● WORK ORDER
Of all the lines in the material, tally those containing the string "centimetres", and report nothing but the total.

● PROVIDED ENTRIES
┌──
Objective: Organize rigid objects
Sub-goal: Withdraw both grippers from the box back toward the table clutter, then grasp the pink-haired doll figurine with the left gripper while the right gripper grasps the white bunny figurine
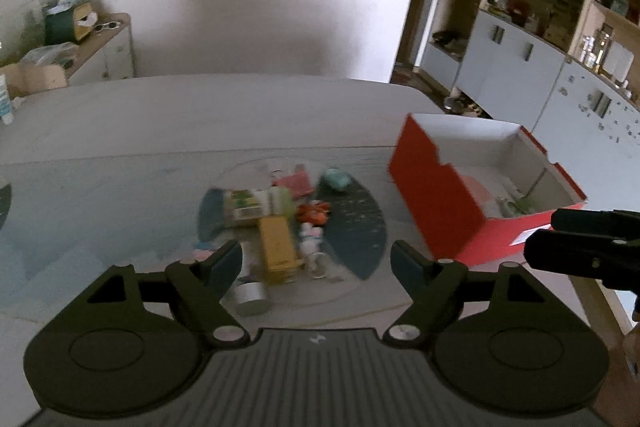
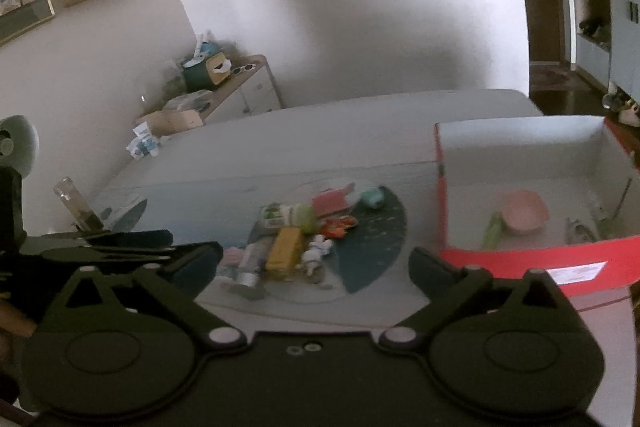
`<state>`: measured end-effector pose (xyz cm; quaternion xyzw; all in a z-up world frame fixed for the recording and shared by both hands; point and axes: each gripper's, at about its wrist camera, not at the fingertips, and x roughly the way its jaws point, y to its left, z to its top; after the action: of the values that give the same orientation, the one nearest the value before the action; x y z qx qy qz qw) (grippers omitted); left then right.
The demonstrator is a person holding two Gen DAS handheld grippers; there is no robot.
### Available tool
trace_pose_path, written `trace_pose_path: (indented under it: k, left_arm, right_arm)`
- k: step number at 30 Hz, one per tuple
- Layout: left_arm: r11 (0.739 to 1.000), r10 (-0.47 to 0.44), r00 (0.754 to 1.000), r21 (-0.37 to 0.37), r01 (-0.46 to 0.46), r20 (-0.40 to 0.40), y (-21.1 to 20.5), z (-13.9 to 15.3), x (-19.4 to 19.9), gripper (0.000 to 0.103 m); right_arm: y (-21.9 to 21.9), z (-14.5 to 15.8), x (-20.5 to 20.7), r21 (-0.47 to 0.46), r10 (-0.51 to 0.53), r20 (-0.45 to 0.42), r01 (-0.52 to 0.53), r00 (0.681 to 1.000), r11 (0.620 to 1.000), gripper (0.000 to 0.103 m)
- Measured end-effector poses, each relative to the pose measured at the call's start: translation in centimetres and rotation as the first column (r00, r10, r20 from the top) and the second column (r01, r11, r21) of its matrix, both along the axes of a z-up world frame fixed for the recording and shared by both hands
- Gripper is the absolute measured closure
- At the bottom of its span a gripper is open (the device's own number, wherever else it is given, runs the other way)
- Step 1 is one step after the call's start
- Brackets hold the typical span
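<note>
We hold both grippers, left (image 1: 316, 259) and right (image 2: 314, 263), wide open and empty above the pile (image 1: 280, 223) on the mat, left of the red box (image 2: 520, 263). The yellow carton (image 1: 278, 249) looks light and stiff; we would pinch its long sides.

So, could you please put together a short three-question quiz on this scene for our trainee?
1. True or false: the red box holds a pink bowl.
2. Which is nearest the left claw: A) teal toy car, B) silver tape roll, C) orange toy?
3. Fill in: both the left claw and the right claw are ____.

Key: 1 true; 2 B; 3 open.
</note>
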<state>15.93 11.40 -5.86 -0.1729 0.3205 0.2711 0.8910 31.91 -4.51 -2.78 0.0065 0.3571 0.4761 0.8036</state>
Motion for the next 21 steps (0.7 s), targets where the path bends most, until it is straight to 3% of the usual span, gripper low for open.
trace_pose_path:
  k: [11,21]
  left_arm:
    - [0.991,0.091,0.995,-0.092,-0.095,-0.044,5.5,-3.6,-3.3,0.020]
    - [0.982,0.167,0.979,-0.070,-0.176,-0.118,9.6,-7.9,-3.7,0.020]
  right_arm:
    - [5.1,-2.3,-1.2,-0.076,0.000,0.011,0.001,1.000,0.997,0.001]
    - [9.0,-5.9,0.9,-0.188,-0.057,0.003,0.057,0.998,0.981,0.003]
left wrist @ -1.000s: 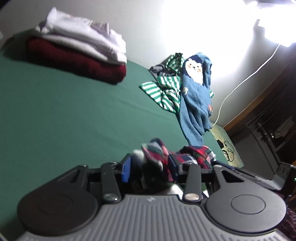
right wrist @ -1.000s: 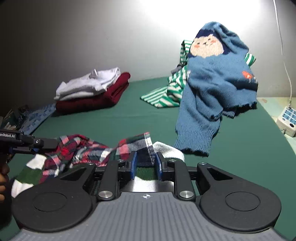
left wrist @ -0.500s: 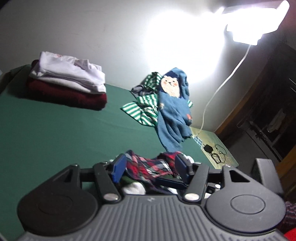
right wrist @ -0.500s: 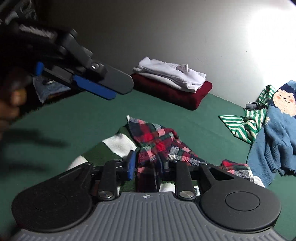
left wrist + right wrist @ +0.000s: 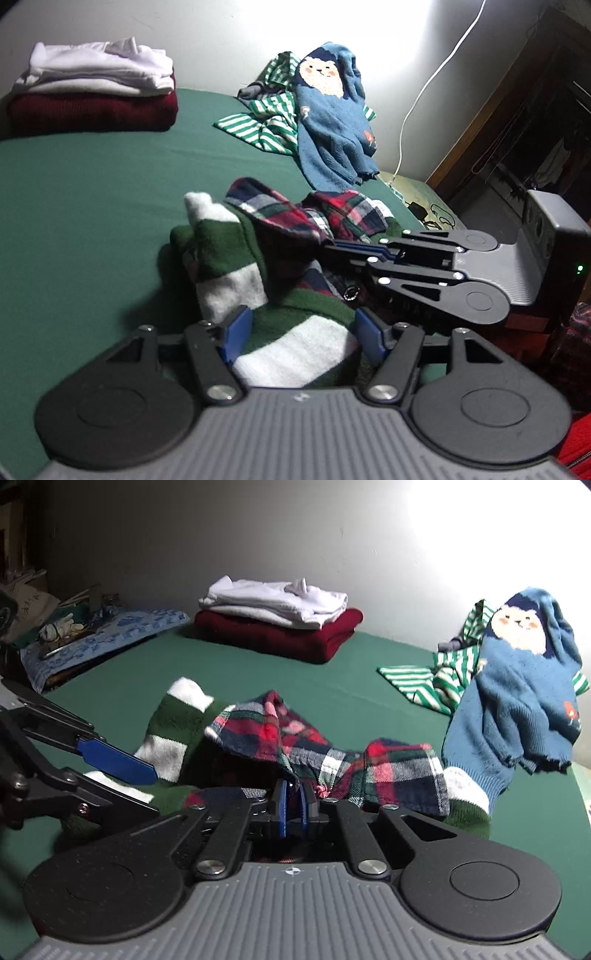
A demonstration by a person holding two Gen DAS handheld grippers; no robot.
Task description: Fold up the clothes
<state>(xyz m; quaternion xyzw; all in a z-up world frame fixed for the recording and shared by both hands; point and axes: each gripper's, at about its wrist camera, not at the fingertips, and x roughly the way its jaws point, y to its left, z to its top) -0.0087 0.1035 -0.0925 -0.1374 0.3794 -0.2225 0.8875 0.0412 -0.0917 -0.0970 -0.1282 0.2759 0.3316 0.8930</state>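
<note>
A: What do we have under us?

B: A green and white striped sweater (image 5: 236, 258) with a plaid shirt (image 5: 332, 760) heaped on top of it, lying on the green bench (image 5: 92, 192). We take the sweater as our landmark.

A: And our left gripper (image 5: 303, 336)?

B: Its blue fingers (image 5: 236, 332) stand fairly wide on either side of a striped fold of the sweater, and they are opening. We see a little space at the right finger, so we do not call it a grip.

A: The right gripper (image 5: 291, 808)?

B: Its fingers are narrow and closing, pinched on an edge of the plaid shirt, just right of the sweater's raised sleeve.

A: What lies beyond the sweater?

B: Far behind it, a folded stack: white clothes (image 5: 277, 598) on a dark red garment (image 5: 280, 635). Behind and to the right of the sweater, a blue jumper (image 5: 517, 686) with an animal face is draped over a green striped top (image 5: 436, 679).
</note>
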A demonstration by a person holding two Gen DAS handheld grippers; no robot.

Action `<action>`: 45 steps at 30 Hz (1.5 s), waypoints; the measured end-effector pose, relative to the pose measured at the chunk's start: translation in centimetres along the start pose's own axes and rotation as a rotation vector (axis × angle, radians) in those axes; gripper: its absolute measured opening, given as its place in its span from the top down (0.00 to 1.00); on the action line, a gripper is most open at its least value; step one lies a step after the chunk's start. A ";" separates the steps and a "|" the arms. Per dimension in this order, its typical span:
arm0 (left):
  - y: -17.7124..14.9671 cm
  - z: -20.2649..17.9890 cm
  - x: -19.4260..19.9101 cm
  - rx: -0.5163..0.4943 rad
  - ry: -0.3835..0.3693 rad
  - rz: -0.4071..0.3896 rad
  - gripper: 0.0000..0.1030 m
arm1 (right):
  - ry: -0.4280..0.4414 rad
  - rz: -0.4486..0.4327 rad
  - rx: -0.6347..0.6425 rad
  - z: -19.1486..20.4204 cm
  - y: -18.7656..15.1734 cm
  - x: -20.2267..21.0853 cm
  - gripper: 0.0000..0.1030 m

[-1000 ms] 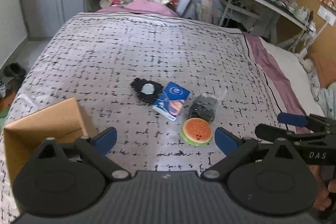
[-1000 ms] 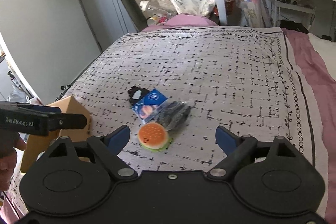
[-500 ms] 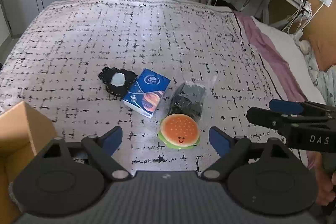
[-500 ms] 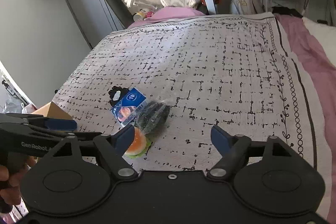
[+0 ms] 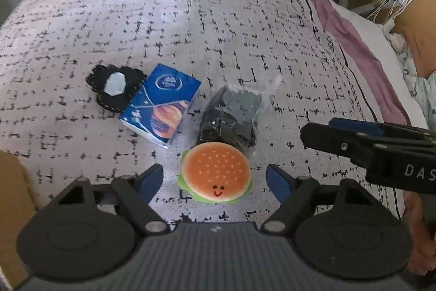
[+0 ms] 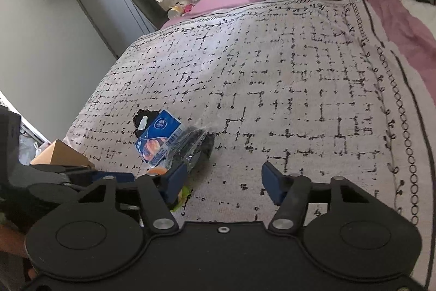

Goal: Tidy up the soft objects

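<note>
An orange burger plush [image 5: 215,176] with a smiley face lies on the patterned bedspread [image 5: 190,26]. It sits between the fingers of my left gripper [image 5: 215,183], whose jaws are closing; the pads stand clear of it. Behind it lie a clear bag of dark pieces [image 5: 231,116], a blue tissue pack [image 5: 163,108] and a black felt piece with a grey centre [image 5: 114,86]. My right gripper [image 6: 224,180] hovers over bare bedspread just right of the bag [image 6: 190,146], its jaws closing on nothing. Its left finger hides most of the burger [image 6: 156,171].
A cardboard box [image 5: 11,195] stands at the bed's near left edge, beside the left gripper. A pink sheet [image 6: 403,23] runs along the right side. A desk, shelves and bags crowd the far end of the room.
Both grippers have sunk and moved in towards the objects, and both pairs of jaws have narrowed. The burger now lies between the left fingers. The objects have not moved.
</note>
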State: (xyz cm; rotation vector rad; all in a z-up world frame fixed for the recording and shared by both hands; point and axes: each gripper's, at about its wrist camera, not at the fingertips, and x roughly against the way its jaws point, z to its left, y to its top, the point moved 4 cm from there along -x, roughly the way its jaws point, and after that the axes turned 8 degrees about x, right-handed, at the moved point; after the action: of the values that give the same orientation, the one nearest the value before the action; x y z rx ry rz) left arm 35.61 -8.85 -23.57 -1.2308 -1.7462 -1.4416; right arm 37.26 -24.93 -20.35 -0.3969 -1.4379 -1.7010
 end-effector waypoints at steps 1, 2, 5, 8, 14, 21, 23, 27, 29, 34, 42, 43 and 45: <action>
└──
● ANSWER SECTION
2